→ **About this exercise**
Determine the count of lines in the following entries that contain the string "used". Write only the number.

→ **Exercise material**
+ + +
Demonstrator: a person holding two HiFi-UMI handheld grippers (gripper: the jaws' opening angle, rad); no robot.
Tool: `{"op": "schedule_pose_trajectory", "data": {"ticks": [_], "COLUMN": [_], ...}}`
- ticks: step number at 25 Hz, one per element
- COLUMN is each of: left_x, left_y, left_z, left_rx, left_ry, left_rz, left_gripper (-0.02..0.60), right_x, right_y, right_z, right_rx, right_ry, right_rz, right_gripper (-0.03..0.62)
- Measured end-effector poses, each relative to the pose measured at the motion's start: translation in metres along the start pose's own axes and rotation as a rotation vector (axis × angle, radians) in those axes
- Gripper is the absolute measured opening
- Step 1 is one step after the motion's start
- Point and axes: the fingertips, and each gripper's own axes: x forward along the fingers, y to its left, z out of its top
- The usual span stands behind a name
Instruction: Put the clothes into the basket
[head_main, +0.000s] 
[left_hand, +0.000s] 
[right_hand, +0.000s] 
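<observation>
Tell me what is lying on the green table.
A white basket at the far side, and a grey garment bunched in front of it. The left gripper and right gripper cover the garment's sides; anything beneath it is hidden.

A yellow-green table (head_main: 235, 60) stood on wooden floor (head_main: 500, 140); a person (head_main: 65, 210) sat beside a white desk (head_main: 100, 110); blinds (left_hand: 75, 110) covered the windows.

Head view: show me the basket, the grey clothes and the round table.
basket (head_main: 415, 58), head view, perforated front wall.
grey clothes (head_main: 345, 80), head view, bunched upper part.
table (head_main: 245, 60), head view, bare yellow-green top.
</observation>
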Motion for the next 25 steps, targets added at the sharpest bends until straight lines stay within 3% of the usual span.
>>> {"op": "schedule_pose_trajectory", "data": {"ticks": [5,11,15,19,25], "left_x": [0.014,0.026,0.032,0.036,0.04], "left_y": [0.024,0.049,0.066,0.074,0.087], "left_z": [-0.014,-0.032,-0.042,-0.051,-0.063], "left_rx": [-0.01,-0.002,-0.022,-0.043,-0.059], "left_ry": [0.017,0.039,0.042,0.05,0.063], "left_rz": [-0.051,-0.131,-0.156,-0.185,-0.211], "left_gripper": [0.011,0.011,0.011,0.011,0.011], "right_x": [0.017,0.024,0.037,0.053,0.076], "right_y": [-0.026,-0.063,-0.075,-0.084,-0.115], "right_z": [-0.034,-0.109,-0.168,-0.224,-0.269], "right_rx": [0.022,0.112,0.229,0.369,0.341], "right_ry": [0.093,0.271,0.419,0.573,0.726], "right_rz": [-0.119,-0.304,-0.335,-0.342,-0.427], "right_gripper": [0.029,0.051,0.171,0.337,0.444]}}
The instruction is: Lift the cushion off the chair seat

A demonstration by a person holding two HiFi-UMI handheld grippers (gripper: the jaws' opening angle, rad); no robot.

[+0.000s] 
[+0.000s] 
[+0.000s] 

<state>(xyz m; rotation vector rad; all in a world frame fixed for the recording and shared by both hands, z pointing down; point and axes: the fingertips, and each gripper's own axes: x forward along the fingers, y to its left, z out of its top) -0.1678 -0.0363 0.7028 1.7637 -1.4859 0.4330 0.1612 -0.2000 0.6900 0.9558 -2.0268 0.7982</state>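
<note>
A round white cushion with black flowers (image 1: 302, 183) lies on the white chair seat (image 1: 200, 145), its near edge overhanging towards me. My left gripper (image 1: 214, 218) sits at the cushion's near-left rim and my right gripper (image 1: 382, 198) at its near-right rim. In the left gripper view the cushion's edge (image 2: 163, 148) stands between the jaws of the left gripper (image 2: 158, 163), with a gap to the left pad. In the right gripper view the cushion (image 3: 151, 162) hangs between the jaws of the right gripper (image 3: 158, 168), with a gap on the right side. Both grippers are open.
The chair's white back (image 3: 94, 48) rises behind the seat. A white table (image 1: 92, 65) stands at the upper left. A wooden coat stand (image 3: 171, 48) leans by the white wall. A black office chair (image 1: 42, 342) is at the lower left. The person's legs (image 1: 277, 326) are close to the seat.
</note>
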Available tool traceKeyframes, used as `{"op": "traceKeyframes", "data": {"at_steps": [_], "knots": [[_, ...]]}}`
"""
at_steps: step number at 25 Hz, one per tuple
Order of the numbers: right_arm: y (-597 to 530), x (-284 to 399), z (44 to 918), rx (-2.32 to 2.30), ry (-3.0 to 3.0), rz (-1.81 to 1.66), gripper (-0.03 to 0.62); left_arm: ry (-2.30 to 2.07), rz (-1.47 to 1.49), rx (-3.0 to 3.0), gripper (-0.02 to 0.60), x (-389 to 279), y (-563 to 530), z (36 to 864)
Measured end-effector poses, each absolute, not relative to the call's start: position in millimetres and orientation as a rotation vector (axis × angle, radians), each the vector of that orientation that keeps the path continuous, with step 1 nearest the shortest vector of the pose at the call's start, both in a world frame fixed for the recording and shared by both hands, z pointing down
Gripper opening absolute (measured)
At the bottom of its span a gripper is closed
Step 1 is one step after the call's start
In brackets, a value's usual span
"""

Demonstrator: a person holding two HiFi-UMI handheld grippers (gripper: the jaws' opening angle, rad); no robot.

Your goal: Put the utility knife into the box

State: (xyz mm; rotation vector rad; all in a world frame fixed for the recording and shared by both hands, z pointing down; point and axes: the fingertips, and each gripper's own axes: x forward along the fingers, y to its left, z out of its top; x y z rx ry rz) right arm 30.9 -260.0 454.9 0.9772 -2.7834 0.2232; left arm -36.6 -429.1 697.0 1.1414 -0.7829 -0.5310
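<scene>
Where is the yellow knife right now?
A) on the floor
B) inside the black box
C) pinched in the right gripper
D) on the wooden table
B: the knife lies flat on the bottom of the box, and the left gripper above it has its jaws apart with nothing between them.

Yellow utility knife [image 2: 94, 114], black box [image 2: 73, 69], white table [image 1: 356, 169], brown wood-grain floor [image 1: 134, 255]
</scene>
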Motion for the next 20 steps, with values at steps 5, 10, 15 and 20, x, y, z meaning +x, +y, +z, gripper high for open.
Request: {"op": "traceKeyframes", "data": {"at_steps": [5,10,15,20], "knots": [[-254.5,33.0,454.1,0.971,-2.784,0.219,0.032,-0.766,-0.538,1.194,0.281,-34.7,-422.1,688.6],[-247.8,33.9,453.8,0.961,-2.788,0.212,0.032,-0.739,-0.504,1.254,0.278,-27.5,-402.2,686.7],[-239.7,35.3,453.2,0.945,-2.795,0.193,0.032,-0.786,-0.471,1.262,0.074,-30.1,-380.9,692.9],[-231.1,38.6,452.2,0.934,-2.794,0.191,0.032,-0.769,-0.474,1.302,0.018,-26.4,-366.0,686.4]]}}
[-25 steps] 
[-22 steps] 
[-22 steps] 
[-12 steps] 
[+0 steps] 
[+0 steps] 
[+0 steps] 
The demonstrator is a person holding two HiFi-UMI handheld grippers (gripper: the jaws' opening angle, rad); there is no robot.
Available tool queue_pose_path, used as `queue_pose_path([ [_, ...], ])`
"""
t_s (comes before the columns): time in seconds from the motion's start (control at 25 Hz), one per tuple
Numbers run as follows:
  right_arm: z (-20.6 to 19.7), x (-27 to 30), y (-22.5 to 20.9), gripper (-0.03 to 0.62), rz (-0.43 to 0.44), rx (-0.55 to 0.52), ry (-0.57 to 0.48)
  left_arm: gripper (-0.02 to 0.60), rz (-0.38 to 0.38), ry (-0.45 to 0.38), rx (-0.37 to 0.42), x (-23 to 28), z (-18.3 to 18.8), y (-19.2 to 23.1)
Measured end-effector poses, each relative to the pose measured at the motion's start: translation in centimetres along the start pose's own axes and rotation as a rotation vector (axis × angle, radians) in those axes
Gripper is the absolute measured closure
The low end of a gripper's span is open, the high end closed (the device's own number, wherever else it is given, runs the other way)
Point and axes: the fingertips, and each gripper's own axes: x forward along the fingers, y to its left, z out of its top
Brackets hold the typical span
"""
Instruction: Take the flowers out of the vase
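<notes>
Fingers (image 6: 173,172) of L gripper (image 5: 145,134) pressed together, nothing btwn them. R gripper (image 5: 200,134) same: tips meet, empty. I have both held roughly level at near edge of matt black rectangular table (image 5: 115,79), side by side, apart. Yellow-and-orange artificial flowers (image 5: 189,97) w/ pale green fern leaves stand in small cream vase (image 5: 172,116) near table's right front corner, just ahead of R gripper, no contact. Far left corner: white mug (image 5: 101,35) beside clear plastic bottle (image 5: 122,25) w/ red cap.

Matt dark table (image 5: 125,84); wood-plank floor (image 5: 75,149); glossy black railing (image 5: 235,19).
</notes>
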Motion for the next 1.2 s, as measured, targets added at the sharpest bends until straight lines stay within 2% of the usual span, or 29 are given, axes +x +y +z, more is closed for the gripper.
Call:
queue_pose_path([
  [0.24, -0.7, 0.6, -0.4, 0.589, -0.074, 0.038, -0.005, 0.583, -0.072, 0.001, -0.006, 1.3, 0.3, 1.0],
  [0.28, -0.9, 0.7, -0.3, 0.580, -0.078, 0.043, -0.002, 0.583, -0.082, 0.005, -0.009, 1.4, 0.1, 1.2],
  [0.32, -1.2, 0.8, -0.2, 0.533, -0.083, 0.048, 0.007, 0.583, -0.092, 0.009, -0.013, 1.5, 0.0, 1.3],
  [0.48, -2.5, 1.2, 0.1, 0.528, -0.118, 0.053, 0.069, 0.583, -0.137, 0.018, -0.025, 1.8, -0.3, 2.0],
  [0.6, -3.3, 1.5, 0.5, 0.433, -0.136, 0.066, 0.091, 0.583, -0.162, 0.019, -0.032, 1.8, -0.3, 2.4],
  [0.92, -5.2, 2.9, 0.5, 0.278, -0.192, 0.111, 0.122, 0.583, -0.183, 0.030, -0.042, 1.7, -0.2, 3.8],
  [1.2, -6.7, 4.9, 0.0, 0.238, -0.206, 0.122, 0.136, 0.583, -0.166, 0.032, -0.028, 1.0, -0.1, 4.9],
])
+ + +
→ **Response to this exercise**
2